Linux – Heavy Disk Load 15 min iostat.*.average_queue_length has an upper baseline deviation + an upper contextual deviation WARNING This is a WARNING which indicates that the disk is experiencing heavy load, but performance has not yet been impacted.
Linux – Heavy Disk Load with Slow Performance 15 min iostat.*.await has an upper baseline deviation + an upper contextual deviation iostat.*.average_queue_length has an upper baseline deviation + an upper contextual deviation CRITICAL This is a CRITICAL event which indicates that the disk is not only experiencing heavy load, but performance is suffering.
Linux – Agent Appears to be Down 15 min metricly.metrics.heartbeat has a static threshold <1 WARNING A heartbeat has not been received for a Metricly Agent for at least the past 15 minutes; the Agent may be down.
Linux – Memory Utilization Threshold Exceeded 15 min metricly.linux.memory.utilization.percent has a static threshold > 95% CRITICAL This is a CRITICAL event which is raised when memory utilization exceeds 95%.

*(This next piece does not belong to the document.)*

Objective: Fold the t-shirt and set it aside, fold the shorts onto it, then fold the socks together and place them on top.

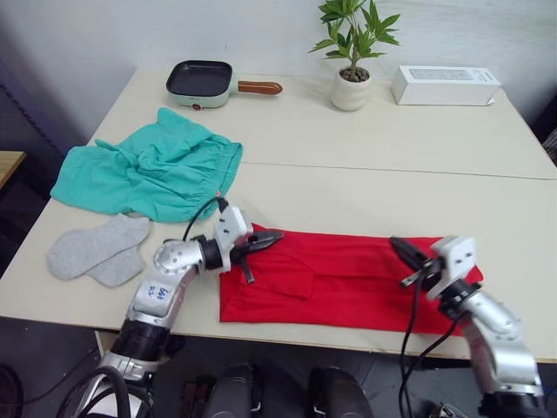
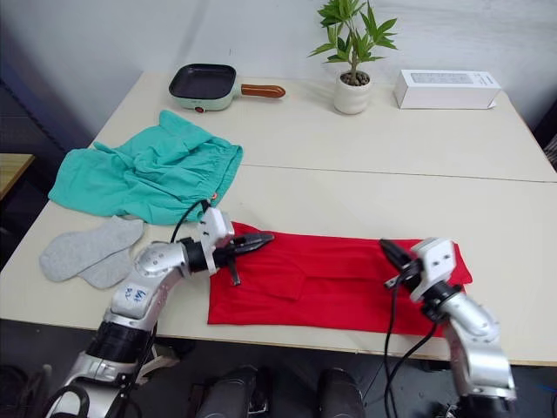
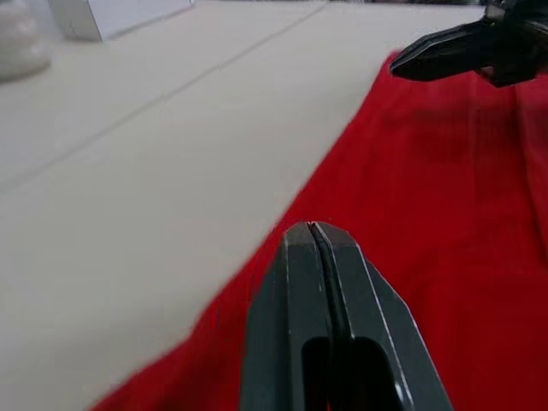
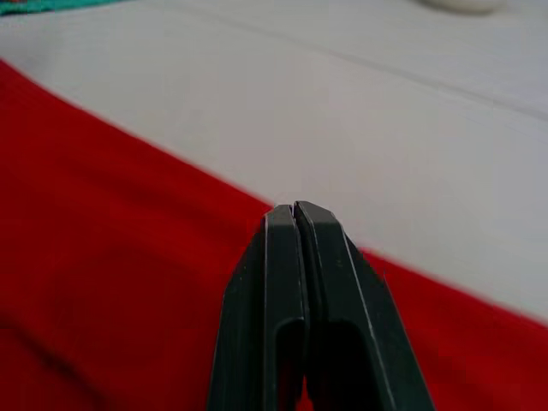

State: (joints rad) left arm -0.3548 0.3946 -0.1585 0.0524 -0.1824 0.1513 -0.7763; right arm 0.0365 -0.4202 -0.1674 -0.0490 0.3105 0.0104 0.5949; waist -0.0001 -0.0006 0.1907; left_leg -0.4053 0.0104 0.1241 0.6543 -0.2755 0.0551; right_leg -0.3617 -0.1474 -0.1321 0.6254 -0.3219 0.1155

Elevated Memory Usage 30 min metricly.linux.memory.utilizationpercent has an upper baseline deviation + a static threshold > 50% INFO This policy will generate an Informational event when memory usage is higher than normal, but only if the actual value is also above 50%. Customers typically don’t want to be informed of deviations in memory usage when the actual values are too low; you may want to tune the 50% threshold for your environment.